At a glance, I am looking at some other design takes on political games, and none of them include geography as an element, and I'm sure that these games work well enough for the lenses and filters the writers chose.  However, I have been thinking about what sort of game I want to play for a long time, and through to the current incarnation in a Fate framework, I keep coming back to the land as the stage for the play, and the stage the players play on matters to the kind of stories I am looking for.

I mean, imagine right off the top, Dune without the starkness of Arakis.

In real history, geography matters... a lot.  Russia is a vast country and was even before the Soviets began gobbling up even more, but much if Russian history in the last two hundred years (and longer) has been shaped by the need for a port that didn't freeze in the winter.  This was critical because in order to keep up with the advance of the industrialized world, it behooved Russia to not be land-locked into a backwater.  The Russo-Japanese wars contributed to Japan taking control of Manchuria which was the springboard for the invasion of China decades later.  The Soviet bear licking it's chops after the appetizer of eastern Europe in 1945 was not lost to the rest of the allies who saw it ready to gobble up some or all of Japan after the Japanese were defeated.  More recent scholarship has given credence to the notion that the atomic bomb was at least as much to stop the advance of the bear as to beat the Japanese.  All for want of a port...

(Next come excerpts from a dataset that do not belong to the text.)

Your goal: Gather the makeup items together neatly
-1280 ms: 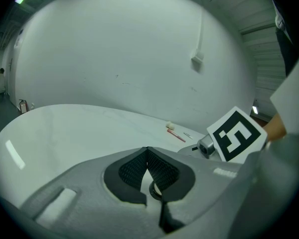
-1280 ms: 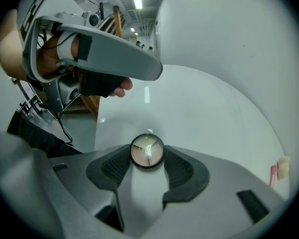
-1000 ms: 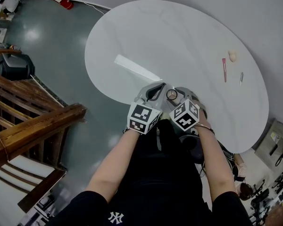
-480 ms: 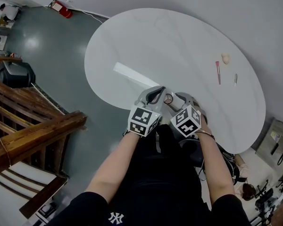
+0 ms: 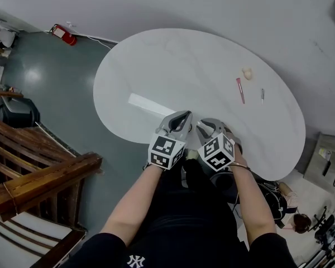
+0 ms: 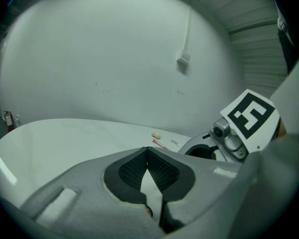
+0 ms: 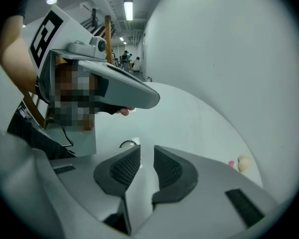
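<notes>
Left tongs [image 6: 147, 151] are staying clenched, empty. Right tongs [image 7: 147, 153] have just been narrowing, slightly parted, nothing between. Well beyond them, rightward on the counter [image 5: 156, 66], a pink tube [image 5: 239, 90] is lying flat, lengthwise away from the tongs, beige sponge [image 5: 247, 72] at its far end.

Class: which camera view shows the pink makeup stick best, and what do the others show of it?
The head view: the pink makeup stick lies whole on the table. The left gripper view shows it tiny; the right gripper view shows only one pink end.
</notes>
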Motion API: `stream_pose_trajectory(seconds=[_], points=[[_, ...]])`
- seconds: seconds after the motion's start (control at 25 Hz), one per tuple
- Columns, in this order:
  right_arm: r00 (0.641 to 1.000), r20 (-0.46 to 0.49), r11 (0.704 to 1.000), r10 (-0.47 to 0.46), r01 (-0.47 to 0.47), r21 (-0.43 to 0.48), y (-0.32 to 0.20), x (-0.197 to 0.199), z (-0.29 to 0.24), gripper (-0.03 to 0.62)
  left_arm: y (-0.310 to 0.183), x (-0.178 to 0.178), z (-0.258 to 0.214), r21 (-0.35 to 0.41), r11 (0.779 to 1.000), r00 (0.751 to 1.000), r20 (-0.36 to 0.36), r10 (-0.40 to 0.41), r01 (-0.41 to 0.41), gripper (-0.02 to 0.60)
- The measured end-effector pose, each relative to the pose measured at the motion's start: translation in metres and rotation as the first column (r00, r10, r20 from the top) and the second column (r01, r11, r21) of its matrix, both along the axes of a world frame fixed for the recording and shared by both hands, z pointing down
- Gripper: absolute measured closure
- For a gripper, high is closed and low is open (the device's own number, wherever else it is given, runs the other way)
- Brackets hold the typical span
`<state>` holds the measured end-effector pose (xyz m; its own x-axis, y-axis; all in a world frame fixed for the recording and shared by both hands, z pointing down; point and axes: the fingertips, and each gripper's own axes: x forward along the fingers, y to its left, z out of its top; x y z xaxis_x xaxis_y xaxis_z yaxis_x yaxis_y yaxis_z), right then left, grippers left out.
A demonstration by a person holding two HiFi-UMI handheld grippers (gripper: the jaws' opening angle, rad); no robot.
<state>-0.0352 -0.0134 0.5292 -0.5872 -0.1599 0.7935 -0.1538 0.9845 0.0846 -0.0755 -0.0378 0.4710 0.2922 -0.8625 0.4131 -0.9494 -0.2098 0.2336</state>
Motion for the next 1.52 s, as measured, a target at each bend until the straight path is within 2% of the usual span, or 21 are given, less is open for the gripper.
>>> stream_pose_trajectory(seconds=[0.12, 0.24, 0.48, 0.8, 1.52], points=[[0.998, 0.021, 0.998, 0.062, -0.063, 0.030, -0.018, 0.012, -0.015, 0.542, -0.013, 0.016, -0.012, 0.021, 0.999, 0.999, 0.002, 0.037, -0.037, 0.574], [0.994, 0.043, 0.993, 0.105, -0.107, 0.050, -0.031, 0.023, -0.030, 0.559, -0.024, 0.029, -0.023, 0.038, 0.997, 0.998, -0.001, 0.069, -0.069, 0.574], [0.981, 0.079, 0.980, 0.175, -0.181, 0.086, -0.057, 0.041, -0.053, 0.570, -0.044, 0.052, -0.037, 0.058, 0.991, 0.993, -0.009, 0.119, -0.118, 0.574], [0.953, 0.104, 0.954, 0.283, -0.291, 0.071, -0.091, 0.071, -0.055, 0.577, -0.071, 0.085, -0.039, 0.069, 0.982, 0.984, -0.019, 0.176, -0.175, 0.574], [0.895, 0.104, 0.899, 0.434, -0.437, 0.013, -0.153, 0.118, -0.020, 0.576, -0.120, 0.126, 0.003, -0.002, 0.970, 0.970, -0.026, 0.242, -0.242, 0.574]])
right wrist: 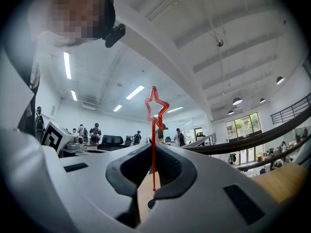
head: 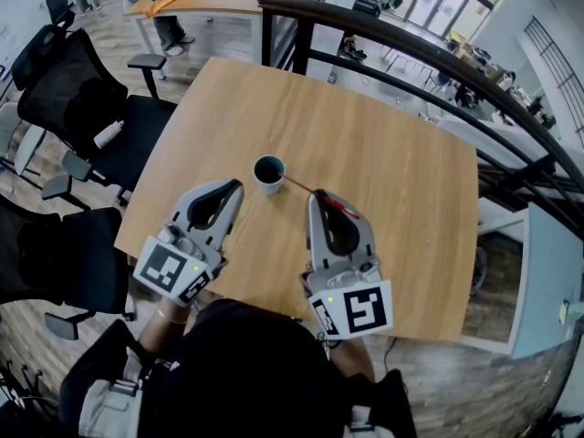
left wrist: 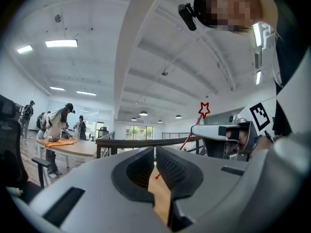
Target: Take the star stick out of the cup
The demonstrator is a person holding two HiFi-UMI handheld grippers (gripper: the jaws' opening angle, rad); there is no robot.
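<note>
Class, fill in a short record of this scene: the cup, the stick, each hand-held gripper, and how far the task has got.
cup: small dark blue cup, upright on the light wooden table
stick: thin red star-topped stick, tilted, star end up, lower tip close to the cup's rim
right hand-held gripper: jaws shut on the stick
left hand-held gripper: jaws together, nothing between them, left of the cup
progress: the stick looks to be out of the cup

Bright, even picture on all my feeds: ceiling strip lights (left wrist: 61,43) plus daylight through the windows (head: 438,3). The tabletop (head: 383,172) carries only soft, faint shadows. Both gripper views are heavy fisheye with black corners. The star stick (right wrist: 153,140) reads sharp against the pale ceiling (right wrist: 204,42).
</note>
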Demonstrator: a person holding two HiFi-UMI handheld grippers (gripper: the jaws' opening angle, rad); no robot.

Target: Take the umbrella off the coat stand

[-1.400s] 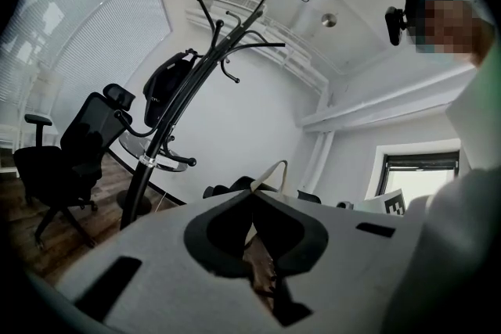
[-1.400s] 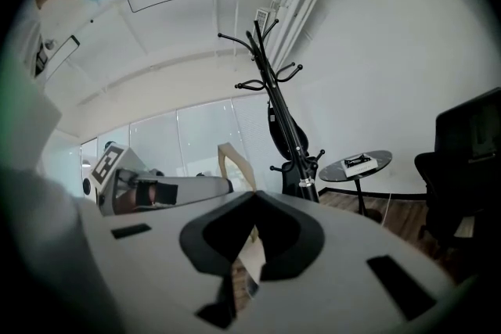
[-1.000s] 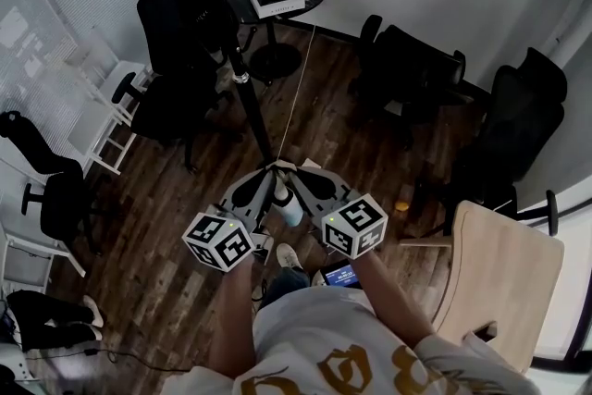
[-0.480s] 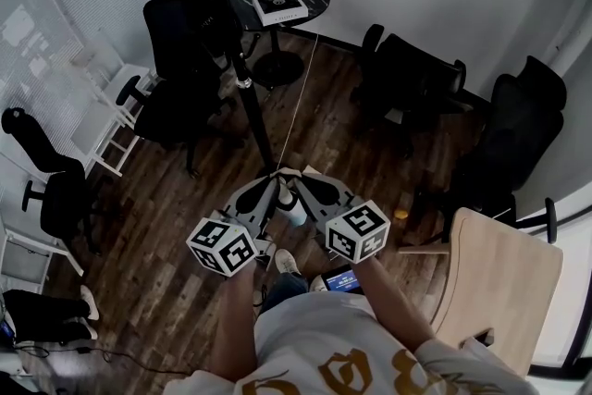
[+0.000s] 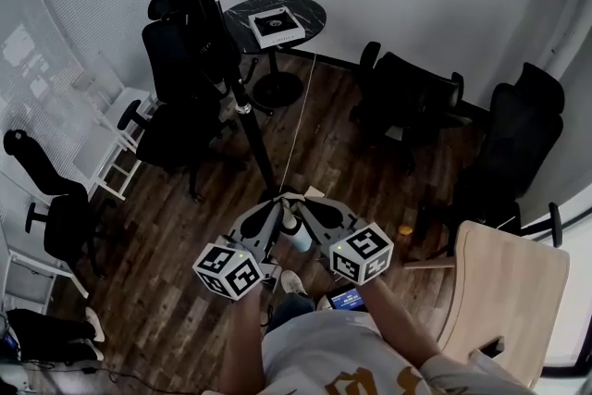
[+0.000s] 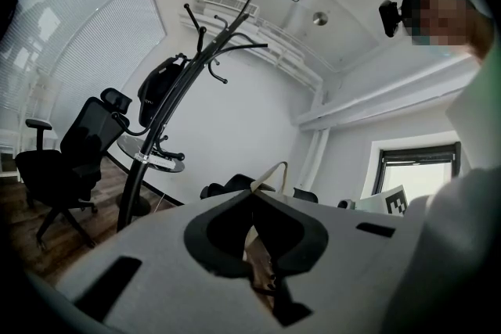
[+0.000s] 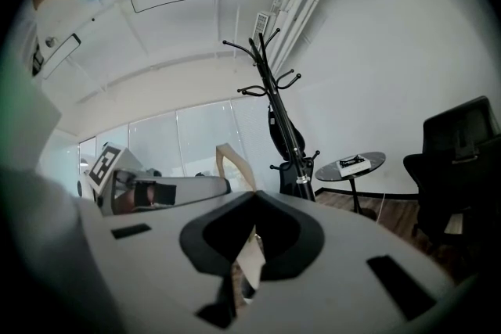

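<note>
The black coat stand (image 5: 242, 97) rises at the upper left of the head view, its hooks near the top edge. It also shows in the left gripper view as the coat stand (image 6: 160, 138) and in the right gripper view as the coat stand (image 7: 282, 129). A dark folded umbrella (image 6: 158, 87) hangs from its upper part and appears as the umbrella (image 7: 278, 131) against the pole. My left gripper (image 5: 271, 202) and right gripper (image 5: 298, 202) are held side by side near the stand's foot, well short of the umbrella. Both are shut with nothing between the jaws.
Black office chairs (image 5: 180, 60) crowd the stand's left side, and more chairs (image 5: 412, 92) stand at the right. A round black table (image 5: 310, 11) with a white box (image 5: 276, 23) is behind the stand. A pale wooden seat (image 5: 509, 291) is at the lower right.
Both grippers have slid slightly down and right in the head view, still shut and side by side. The view has tilted up, so more of the stand's hooks show.
</note>
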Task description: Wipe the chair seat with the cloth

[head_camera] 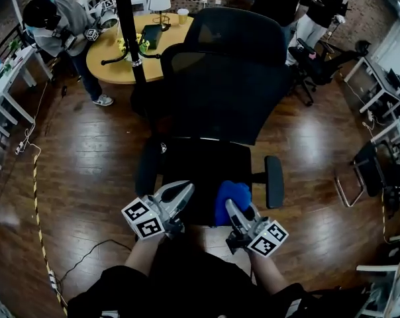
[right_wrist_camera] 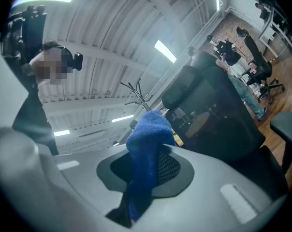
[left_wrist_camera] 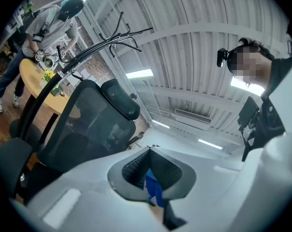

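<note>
One black mesh office chair [head_camera: 220, 78], one blue terry cloth [head_camera: 234, 192] over its black seat [head_camera: 193, 167] front, clamped in right tongs [head_camera: 231, 206]; left tongs [head_camera: 181, 192] closed together, empty, alongside.

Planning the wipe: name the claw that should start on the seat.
Right. The right claw grips the fluffy blue cloth over the black chair seat; the left claw is shut.
</note>
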Action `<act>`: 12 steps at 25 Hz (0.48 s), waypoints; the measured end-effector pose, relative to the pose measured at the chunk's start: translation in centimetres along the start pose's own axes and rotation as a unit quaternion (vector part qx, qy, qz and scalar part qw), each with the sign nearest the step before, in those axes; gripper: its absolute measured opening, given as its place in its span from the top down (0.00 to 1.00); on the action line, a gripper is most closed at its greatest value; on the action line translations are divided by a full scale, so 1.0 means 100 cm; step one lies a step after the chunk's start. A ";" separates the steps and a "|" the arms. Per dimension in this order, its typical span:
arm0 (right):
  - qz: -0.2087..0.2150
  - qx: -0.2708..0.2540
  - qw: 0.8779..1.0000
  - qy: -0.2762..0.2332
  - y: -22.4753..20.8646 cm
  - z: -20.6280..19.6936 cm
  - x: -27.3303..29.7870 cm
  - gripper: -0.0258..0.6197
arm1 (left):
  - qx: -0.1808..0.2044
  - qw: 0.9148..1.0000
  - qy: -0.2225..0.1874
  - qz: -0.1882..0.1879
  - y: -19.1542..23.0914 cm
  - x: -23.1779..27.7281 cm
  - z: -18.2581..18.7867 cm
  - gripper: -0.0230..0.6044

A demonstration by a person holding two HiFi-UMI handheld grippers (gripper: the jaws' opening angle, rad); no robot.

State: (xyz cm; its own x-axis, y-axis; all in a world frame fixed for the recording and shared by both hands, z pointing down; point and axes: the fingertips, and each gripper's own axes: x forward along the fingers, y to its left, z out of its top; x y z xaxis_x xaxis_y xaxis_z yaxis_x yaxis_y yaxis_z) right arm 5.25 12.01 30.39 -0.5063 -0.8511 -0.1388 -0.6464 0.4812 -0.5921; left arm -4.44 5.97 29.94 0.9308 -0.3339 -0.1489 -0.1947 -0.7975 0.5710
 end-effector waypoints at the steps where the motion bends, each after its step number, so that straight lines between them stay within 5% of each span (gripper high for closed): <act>1: -0.007 -0.006 1.000 0.006 -0.008 0.001 0.015 0.86 | -0.005 1.000 -0.001 -0.003 0.014 0.003 0.007 0.98; 6: -0.051 -0.022 0.997 0.047 -0.046 0.000 0.062 0.86 | -0.035 0.999 -0.001 -0.007 0.056 0.015 0.025 0.98; 12: -0.074 0.001 0.989 0.128 -0.137 -0.037 0.113 0.86 | -0.061 0.997 -0.011 0.039 0.094 0.016 0.026 0.98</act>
State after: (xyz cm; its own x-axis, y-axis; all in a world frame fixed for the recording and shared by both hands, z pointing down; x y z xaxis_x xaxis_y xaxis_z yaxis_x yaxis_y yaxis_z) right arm 6.24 -3.41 39.86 -0.5344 -0.8310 0.1543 -0.7231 0.3549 -0.5926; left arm -5.58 -3.40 32.99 0.9065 -0.4056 -0.1173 -0.2267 -0.7019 0.6753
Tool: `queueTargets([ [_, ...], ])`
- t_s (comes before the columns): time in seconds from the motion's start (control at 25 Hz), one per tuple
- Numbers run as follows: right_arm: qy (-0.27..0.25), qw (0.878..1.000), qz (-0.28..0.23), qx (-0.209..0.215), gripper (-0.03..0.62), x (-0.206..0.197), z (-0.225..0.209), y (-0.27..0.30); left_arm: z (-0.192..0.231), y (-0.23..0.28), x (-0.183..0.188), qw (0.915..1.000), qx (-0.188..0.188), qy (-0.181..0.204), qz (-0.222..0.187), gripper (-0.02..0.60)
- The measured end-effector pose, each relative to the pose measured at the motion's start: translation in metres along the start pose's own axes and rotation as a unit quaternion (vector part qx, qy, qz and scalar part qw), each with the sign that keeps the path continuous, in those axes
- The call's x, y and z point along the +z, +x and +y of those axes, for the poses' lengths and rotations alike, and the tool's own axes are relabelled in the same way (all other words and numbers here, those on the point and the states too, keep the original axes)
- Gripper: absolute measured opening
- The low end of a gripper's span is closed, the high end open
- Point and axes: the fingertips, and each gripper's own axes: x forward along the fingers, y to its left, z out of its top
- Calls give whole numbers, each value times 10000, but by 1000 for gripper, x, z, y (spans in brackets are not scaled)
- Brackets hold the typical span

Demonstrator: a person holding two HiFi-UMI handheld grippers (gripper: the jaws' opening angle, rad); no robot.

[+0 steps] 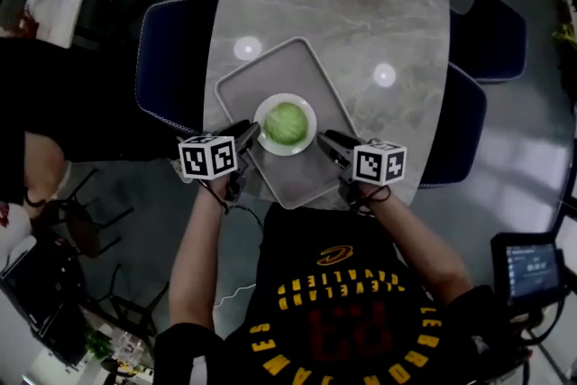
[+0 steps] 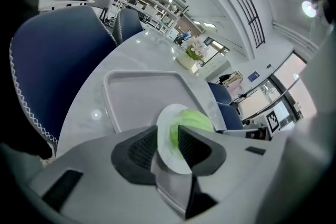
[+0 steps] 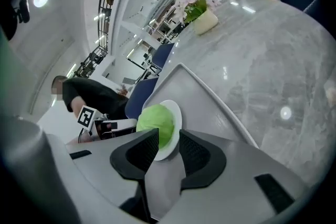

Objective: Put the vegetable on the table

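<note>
Grey marble table (image 1: 361,22) among blue chairs (image 1: 171,59).
Cabbage (image 1: 286,123) on plate (image 1: 263,114) on tray (image 1: 270,72); left claw (image 1: 251,132) and right claw (image 1: 325,140) both wide, flanking it.

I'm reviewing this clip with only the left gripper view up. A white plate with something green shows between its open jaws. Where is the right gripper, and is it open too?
Observer: The right gripper is at the plate's opposite side, on the right. Its own view shows its jaws apart, with the pads pressing on nothing.
Operator: Is the rim inside that gap?
Observer: In the right gripper view, the rim and the green vegetable line up with the gap. I cannot tell whether the rim is in it.
Operator: Anyone else around?
Observer: Yes. A person in black is beyond the blue chair on the table's left side.
</note>
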Motion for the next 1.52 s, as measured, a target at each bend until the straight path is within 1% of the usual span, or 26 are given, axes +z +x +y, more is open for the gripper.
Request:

When the Roman Republic went to war with Carthage in the Punic Wars, what started as a local squabble in Sicily, brought Rome and Carthage on opposite sides initially to settle things.  The initiating powers were ultimately eclipsed by the Republic and the Empire who clashed for the first time, but not for the last.  Ultimately, of course, multiple wars led to the fame of Hannibal, the Carthagenian who unimaginably marched an army including war elephants over Alpine passes difficult enough to traverse for experienced climbers, to harass the Romans for years before his defeat.  That story matters in large part because Sicily was a cosmopolitan island crossroads, and the Alps an absurdly imposing obstacle.

Denmark and Sweden sit at the mouth of the Baltic Sea.  In the era of the Hanseatic League, proxy wars with pirates were fought partly because control of the mouth of the sea gave the trading edge to whoever could safely enter and exit into the North Sea, and from there, on to business with ports in the rest of Europe to the warm and sunny south.  Just add some chrome.  Times change, people don't.  And landscape matters to how people maneuver.

I have also recently been reading the book Revenge of Geography which I thought might be another fun study to add while I'm writing.  So far there are lots of interesting points, including more on Russia.  Being a huge country of vast steppes in the south and vast forests in the north, it faced the conundrum of being mostly indefensible whenever it wanted to expand civilization out of the forests into the warmer and more farmable southern expanses.  Sure it could grow wheat down in the Ukraine, but then it had wave after wave of barbarian horsemen pillaging it over and over again, which aspect of geography led to a more aggressive expansionist way of expanding civilization.  The book argues that the need to push back the frontiers for safety was part of what shaped the brutality of the modern Soviets.  Greece is a mountainous region with very limited space or soil to grow grain, but suitable for growing tougher olive trees and grape arbors which grow in more marginal conditions.  Also, the region is just full of excellent harbors.  Becoming far reaching, inquisitive maritime traders with ships laden with wine and olive oil seems to have been destiny.

England and Japan, both island empires at some point, became so because they faced the choice of being annexed or relegated to insignificance by their larger neighbors if they did not take to the seas.  They had both the benefit of a maritime buffer for safety, but not at such a distance that they could not easily trade with their neighbors if they became capable naval powers.  The opportunity to enjoy the safety to grow, the need to capably expand and control other territory by a variety of means, and the access to the thassaline highway all made them the nations they became.

Now I want a good many other things to provide lenses and filters for my game, but this does explain why I think geography should not be left out, and furthermore, why it makes the stories better because it provides very tangible motives and methods and locations for interesting action.